Melbourne a été accusée d'avoir effectué des tests de dépistage de drogues officieux sur ses joueurs dans le but d'éviter qu'ils ne soient testés positifs à des substances illicites les jours de match.
Le député indépendant Andrew Wilkie a fait des déclarations sensationnelles à la Chambre des représentants mardi soir, révélant que l'ancien médecin du club de Melbourne a déclaré que la pratique avait été effectuée avec l'autorisation du médecin-chef de l'AFL.
Wilkie a déclaré que les joueurs qui avaient consommé des drogues illicites étaient soumis à des tests de dépistage de drogues au cours de la semaine et avaient pour instruction de « simuler une blessure » s'ils échouaient au test ou de jouer s'ils réussissaient le test sans aucune trace de drogue dans leur organisme.
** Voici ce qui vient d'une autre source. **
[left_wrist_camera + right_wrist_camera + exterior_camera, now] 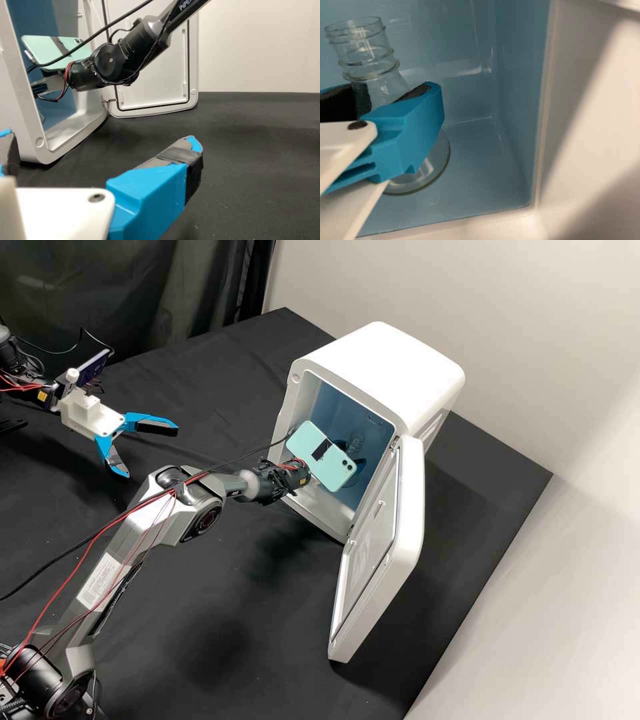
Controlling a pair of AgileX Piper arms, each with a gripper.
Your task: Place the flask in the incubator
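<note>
- The flask [370,60] is clear glass, cone-shaped, with a ribbed threaded neck and an open mouth. It stands upright on its round base on the floor of the incubator [393,367].
- The incubator is a smooth white box with rounded corners and a glossy pale-blue lining. Its door [393,547], a flat white slab with a rounded rim, is swung wide open.
- The right pincer [390,102] has bright blue plastic fingers with dark pads on a white body. It is closed on the flask at the shoulder, one finger on either side.
- The left pincer [149,451] hangs above the tabletop [233,600], well apart from the incubator. Its fingers are spread wide with nothing between them.
- The tabletop is covered in matt black cloth, faintly creased.
- In the high view a flat mint-green device [327,457] on the right wrist stands in front of that pincer at the incubator's mouth. Red and black cables [133,520] run along the grey arm.
- The right wrist view looks into the chamber, at its floor and a rear corner.
- The left wrist view, low over the cloth, takes in the right arm's wrist entering the opening and the door's framed inner face.
- Count: one flask, one incubator with one door, two arms, two fingers per pincer.
</note>
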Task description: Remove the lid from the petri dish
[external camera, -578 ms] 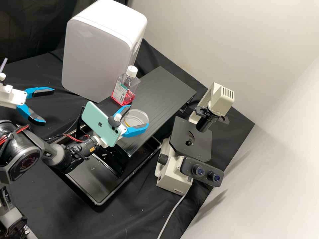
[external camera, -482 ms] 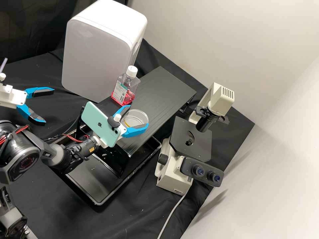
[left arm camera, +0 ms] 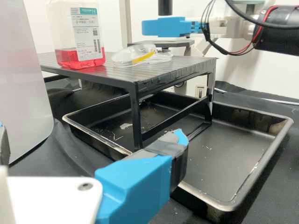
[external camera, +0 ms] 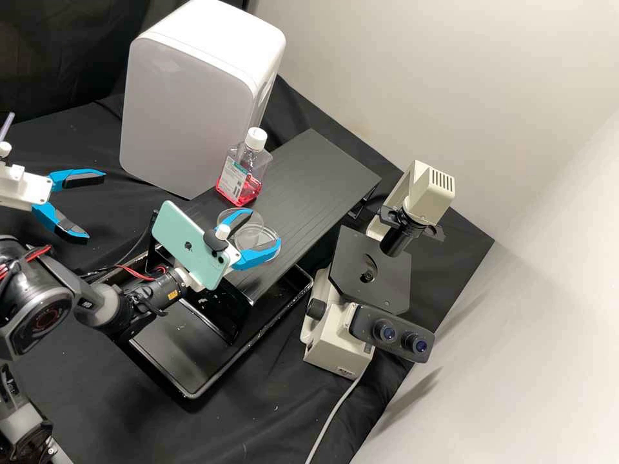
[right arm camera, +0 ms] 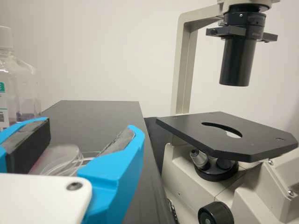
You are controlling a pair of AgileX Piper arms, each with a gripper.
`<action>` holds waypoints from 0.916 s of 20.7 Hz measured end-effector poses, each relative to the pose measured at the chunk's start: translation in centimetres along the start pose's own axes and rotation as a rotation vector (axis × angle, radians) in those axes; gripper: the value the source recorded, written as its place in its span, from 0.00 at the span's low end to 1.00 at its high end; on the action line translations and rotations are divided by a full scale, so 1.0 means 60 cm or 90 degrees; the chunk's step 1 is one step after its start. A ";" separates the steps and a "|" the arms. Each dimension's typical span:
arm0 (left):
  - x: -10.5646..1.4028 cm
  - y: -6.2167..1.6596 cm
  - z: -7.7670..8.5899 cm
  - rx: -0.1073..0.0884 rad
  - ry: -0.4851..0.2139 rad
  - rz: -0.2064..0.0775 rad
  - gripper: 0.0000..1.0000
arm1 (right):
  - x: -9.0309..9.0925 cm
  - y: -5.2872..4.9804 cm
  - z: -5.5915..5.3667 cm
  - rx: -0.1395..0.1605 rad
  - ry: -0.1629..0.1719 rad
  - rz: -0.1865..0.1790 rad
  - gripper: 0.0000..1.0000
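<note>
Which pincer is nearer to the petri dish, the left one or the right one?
The right. The right pincer grips the petri dish on the raised platform; the left pincer hangs open over the bench, far from it.

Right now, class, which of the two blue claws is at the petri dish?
The right claw, over the black rack, with the petri dish in its span. The left claw hangs open well aside, holding nothing.

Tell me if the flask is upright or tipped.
Upright: culture flask stands on the rack, cap on top, pink liquid at its base.
</note>
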 end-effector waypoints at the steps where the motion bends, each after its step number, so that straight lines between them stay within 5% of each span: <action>1: 0.000 0.000 0.000 0.000 0.000 0.000 1.00 | -0.005 0.001 0.000 -0.002 0.003 0.000 0.00; 12: 0.000 0.000 0.000 0.000 0.000 0.000 1.00 | -0.022 -0.001 0.003 -0.011 0.010 -0.011 0.00; 13: 0.000 0.000 0.000 0.000 0.000 0.000 1.00 | -0.022 -0.001 0.003 -0.011 0.010 -0.011 1.00; 19: 0.000 0.000 0.000 0.000 0.000 0.000 1.00 | -0.022 -0.001 0.003 -0.011 0.010 -0.011 1.00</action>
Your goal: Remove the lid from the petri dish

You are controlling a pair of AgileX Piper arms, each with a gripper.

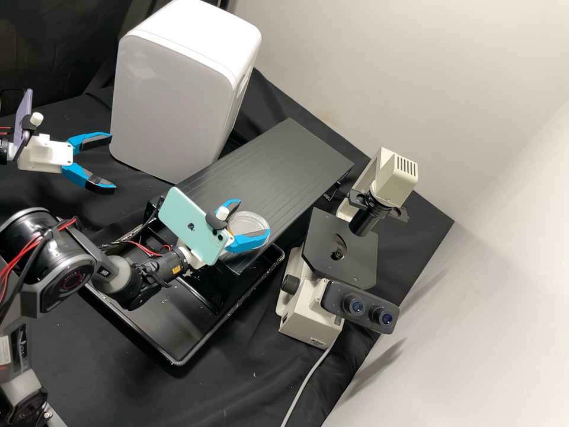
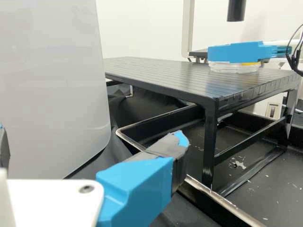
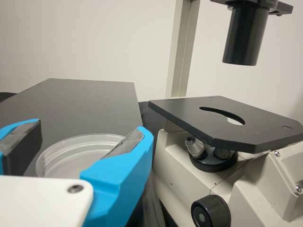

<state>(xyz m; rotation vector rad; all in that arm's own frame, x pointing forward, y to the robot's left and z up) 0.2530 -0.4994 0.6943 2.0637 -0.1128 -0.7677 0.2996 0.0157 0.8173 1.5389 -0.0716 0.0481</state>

Wilkie, le député indépendant de Clark, a déclaré au Parlement que le Dr Zasheen Arain, qui a travaillé comme médecin des Démons de 2014 à 2020, lui avait fourni une déclaration signée qu'il avait lue au Parlement.
«Voici ce qui se passe comme on me l'a décrit. L'AFL veut que le joueur joue à tout prix et c'est ainsi que commence la dissimulation. S'il n'y a pas de drogues illégales dans le système du joueur, il est libre de jouer. S’il y a des drogues dans leur système, on demande souvent au joueur de simuler une blessure », a déclaré Wilkie.
« En d'autres termes, des centaines de milliers d'Australiens regarderont le match sans savoir que le match a été secrètement manipulé par l'AFL. »
La politique de l'AFL en matière de drogues illicites s'inscrit dans le cadre du code antidopage de l'AFL. Il s'agit d'un modèle médical avec des joueurs qui, grâce aux tests de l'AFL, ont consommé des drogues illicites soumis à des tests ciblés de l'AFL.
Ils sont traités de manière confidentielle, seuls le médecin du club et le médecin-chef de l'AFL étant au courant de leur situation en vertu de la politique, à moins qu'ils ne soient testés positifs à trois reprises. Seul Travis Tuck a enregistré trois frappes sous le système.